Within the material below, how many lines contain the word "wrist"? Give that number only.

════

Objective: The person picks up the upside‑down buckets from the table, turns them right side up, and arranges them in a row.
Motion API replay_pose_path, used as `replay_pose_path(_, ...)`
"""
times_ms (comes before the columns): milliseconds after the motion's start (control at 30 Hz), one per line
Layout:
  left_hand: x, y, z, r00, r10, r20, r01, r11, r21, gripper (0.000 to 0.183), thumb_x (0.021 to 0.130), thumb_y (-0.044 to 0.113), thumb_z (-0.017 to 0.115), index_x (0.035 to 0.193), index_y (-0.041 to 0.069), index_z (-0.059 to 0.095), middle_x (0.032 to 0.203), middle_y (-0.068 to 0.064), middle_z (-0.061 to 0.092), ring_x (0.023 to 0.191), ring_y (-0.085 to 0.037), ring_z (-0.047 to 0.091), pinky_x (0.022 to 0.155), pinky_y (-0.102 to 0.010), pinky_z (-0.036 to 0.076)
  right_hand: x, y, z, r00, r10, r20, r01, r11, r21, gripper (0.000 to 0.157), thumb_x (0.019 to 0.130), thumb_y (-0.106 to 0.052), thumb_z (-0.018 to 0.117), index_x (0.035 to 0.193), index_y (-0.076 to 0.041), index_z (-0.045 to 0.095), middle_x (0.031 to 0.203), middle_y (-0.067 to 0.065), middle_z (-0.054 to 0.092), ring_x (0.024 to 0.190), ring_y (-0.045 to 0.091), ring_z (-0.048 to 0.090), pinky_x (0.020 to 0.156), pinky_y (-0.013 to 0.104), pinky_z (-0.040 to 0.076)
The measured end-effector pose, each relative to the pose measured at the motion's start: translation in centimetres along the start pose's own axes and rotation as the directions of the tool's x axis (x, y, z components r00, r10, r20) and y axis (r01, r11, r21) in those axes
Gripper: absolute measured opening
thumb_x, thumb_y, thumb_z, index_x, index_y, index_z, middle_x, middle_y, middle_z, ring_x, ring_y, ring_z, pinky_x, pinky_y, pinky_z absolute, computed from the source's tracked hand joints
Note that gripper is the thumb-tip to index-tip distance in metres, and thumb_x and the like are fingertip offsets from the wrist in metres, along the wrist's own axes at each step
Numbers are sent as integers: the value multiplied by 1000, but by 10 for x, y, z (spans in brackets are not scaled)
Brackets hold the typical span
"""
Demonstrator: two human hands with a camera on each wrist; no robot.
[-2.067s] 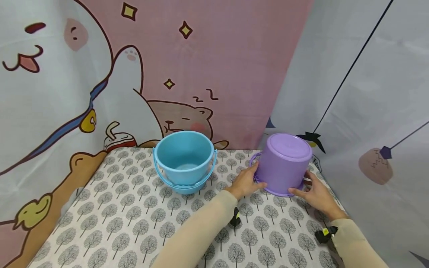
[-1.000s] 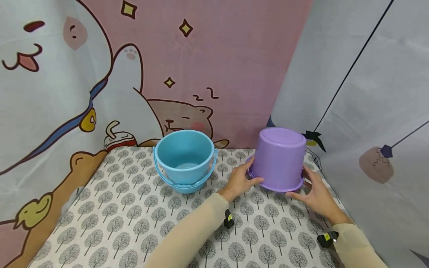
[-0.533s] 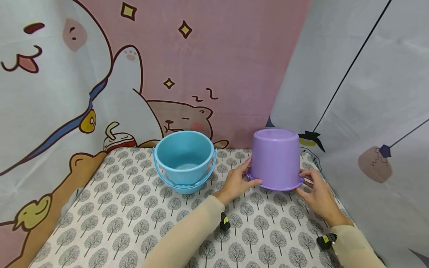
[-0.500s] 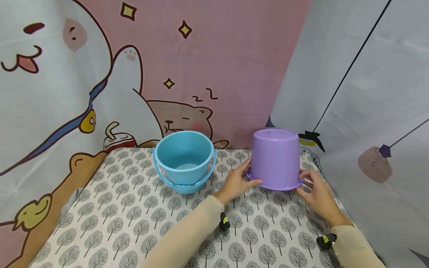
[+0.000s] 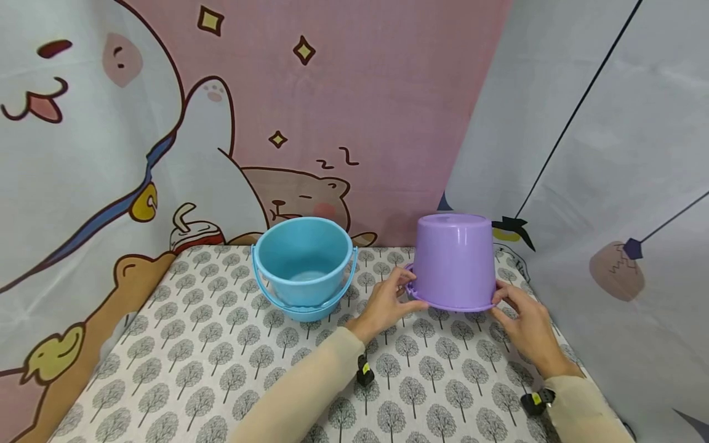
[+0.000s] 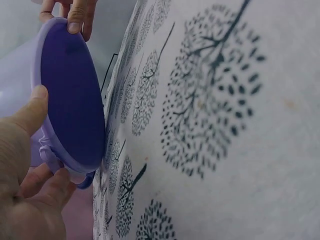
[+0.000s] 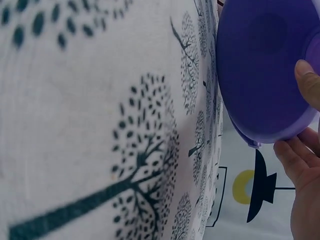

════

(EXPECTED OUTPUT)
2